## WORK ITEM
Repeat verbatim, and only, the lines of the data below, beginning at the line that contains "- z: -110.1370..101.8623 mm" and stopping after the line that contains "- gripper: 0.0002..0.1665".

## EXTRACTED INFORMATION
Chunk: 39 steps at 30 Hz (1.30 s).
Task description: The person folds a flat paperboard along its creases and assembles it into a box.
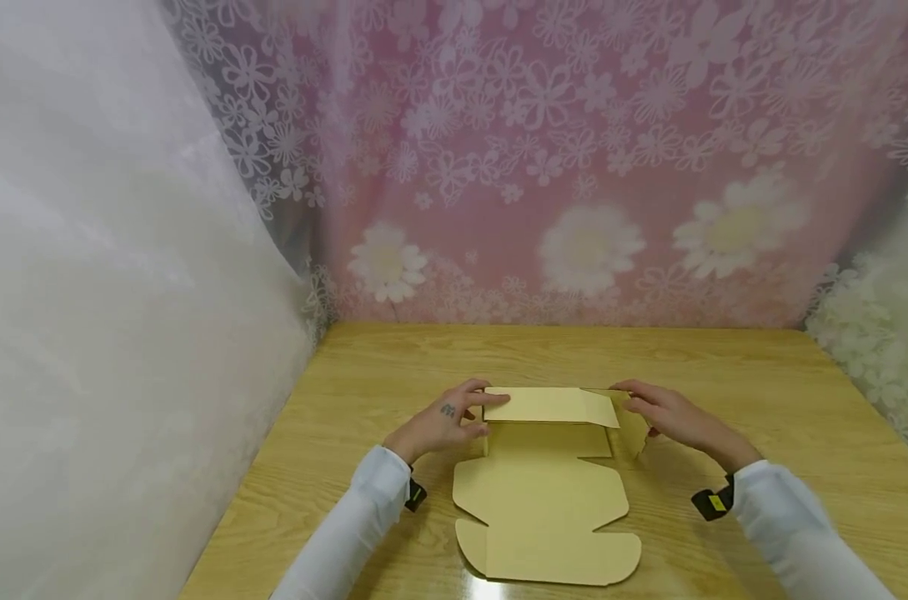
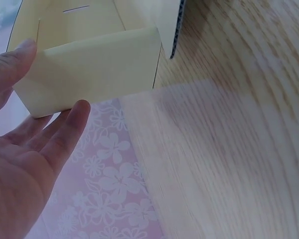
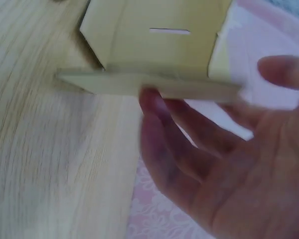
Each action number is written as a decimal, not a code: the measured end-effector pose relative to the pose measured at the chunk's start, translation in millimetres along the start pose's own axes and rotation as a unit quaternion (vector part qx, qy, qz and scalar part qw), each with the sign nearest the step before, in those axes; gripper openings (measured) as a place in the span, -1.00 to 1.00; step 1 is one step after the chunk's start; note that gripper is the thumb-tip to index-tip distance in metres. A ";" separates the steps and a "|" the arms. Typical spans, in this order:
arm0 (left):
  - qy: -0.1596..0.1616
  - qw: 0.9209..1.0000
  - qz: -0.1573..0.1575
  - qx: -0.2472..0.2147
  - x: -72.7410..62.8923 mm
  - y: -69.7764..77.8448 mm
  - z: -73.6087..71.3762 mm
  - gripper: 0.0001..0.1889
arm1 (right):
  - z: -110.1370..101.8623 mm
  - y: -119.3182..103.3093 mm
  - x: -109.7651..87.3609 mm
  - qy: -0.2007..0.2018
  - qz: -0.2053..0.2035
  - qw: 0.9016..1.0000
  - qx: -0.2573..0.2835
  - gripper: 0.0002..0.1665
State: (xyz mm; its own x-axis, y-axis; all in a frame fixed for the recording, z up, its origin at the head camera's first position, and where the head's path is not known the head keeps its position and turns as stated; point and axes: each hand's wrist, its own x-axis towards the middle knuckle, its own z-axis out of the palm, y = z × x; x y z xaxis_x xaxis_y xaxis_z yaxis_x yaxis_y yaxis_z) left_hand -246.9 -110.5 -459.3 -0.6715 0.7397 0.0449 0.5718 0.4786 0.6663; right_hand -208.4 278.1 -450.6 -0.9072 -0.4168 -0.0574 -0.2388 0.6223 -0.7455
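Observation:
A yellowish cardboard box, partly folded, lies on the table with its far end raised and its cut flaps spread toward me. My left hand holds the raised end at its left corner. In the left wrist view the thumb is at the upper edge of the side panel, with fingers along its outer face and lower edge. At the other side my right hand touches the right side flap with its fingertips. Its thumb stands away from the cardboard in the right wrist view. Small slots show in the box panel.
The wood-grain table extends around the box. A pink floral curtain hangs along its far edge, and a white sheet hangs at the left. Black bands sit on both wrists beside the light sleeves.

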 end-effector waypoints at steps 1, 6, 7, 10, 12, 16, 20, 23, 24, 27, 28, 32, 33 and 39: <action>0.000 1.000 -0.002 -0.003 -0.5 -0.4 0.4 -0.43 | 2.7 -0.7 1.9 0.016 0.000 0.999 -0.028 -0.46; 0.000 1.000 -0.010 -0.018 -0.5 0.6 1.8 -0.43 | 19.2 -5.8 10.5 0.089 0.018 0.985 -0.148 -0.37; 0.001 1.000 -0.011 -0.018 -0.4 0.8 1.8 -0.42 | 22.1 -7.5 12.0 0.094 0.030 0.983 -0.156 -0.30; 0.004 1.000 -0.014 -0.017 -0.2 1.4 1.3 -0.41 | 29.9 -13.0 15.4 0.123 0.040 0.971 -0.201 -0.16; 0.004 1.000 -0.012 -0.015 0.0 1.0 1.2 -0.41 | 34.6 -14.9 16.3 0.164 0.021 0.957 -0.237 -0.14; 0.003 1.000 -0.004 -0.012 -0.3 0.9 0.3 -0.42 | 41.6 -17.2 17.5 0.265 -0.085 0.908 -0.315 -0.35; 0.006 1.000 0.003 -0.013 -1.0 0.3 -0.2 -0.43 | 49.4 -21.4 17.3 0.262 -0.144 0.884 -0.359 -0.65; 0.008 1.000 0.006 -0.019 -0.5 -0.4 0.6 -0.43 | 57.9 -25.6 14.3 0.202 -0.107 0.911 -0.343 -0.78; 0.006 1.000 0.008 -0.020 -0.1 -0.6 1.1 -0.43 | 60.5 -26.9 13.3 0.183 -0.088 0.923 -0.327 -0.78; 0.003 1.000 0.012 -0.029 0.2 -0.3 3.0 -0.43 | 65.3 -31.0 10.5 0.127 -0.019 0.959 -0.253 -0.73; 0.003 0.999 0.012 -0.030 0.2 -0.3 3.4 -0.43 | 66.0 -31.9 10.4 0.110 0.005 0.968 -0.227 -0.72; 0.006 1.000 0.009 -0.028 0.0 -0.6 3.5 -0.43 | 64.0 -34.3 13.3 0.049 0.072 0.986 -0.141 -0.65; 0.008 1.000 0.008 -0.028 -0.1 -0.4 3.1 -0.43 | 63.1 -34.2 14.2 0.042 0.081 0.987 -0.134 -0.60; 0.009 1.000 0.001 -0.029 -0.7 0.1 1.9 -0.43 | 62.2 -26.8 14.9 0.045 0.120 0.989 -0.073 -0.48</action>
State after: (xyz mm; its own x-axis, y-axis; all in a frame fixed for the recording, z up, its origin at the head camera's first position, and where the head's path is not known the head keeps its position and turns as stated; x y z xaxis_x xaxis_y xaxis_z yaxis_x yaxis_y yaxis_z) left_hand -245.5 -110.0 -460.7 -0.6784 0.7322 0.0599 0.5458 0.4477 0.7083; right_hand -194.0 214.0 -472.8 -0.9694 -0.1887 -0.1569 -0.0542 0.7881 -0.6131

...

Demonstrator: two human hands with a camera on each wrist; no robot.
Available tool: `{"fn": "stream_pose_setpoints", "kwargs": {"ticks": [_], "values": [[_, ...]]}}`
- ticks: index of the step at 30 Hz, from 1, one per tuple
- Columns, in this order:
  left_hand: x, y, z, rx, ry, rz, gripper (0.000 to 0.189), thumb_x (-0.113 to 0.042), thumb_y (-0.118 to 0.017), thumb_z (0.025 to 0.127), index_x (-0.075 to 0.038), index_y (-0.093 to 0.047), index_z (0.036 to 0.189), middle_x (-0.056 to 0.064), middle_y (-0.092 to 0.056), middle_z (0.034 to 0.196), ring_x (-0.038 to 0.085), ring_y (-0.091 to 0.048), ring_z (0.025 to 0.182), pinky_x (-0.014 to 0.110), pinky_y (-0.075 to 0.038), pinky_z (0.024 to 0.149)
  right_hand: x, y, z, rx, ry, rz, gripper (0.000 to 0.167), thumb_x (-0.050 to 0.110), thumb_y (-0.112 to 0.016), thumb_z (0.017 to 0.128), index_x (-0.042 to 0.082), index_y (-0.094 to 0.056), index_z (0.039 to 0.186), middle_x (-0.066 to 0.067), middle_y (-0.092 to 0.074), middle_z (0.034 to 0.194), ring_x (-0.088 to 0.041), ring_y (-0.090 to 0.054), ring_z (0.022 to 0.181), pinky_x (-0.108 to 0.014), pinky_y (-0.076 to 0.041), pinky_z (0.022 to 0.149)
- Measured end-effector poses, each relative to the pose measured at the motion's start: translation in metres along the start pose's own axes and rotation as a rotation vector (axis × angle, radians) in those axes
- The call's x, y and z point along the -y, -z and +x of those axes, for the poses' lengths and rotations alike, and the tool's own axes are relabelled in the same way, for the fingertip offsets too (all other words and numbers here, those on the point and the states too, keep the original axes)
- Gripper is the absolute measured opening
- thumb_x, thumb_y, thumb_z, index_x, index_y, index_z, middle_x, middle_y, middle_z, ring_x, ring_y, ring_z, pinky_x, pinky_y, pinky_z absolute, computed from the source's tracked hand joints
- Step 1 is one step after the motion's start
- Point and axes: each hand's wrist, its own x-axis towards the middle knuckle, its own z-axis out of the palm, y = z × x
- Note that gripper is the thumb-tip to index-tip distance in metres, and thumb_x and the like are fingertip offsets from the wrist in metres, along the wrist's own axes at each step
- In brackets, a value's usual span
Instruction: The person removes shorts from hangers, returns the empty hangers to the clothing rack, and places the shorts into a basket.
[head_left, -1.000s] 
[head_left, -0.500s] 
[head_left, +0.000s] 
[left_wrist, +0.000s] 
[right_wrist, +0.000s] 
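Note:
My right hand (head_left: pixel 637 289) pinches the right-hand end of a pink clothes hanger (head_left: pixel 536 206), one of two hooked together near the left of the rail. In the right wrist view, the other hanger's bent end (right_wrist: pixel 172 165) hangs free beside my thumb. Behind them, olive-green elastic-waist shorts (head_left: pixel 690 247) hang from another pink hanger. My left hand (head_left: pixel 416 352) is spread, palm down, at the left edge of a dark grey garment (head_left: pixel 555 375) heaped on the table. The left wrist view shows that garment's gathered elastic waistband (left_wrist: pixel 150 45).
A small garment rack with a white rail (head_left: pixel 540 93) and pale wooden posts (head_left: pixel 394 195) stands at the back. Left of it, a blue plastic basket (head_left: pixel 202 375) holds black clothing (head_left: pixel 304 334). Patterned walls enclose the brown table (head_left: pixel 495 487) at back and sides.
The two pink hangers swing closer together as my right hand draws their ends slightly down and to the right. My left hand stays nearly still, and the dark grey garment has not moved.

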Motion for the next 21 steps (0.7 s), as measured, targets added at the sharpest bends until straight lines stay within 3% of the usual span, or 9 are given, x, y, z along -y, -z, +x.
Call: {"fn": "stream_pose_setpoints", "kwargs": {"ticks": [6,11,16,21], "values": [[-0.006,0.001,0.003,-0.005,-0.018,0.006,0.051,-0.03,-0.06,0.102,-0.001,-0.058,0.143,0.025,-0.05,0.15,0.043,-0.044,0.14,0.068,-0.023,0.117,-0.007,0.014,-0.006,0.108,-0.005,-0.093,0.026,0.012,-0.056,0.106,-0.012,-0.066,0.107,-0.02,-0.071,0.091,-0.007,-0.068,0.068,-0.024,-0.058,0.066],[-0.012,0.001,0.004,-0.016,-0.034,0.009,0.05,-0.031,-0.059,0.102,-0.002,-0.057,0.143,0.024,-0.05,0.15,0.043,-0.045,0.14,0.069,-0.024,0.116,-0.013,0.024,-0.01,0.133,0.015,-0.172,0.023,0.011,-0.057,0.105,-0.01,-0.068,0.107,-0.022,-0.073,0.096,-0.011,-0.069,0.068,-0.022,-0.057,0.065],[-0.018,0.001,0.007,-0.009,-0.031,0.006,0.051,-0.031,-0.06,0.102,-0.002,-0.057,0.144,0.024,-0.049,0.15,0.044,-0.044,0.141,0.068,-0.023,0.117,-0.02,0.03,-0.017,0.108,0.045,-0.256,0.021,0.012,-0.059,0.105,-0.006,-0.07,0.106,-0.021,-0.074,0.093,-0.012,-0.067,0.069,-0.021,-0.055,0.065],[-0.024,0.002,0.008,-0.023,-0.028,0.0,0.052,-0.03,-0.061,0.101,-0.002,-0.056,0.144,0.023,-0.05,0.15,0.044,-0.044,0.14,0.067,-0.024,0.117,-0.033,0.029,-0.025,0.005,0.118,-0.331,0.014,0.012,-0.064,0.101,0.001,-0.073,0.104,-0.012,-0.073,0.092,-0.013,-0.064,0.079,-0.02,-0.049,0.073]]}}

## OUTPUT OF THE EXERCISE
  - z: -110.1370..101.8623 mm
  - y: -119.3182..103.3093 mm
  - x: -109.7651..87.3609 mm
  - qy: -0.2007..0.2018
  - qz: -0.2053..0.2035
  - qw: 0.9016..1.0000
  - qx: -0.2573..0.2835
  - gripper: 0.0002..0.1665

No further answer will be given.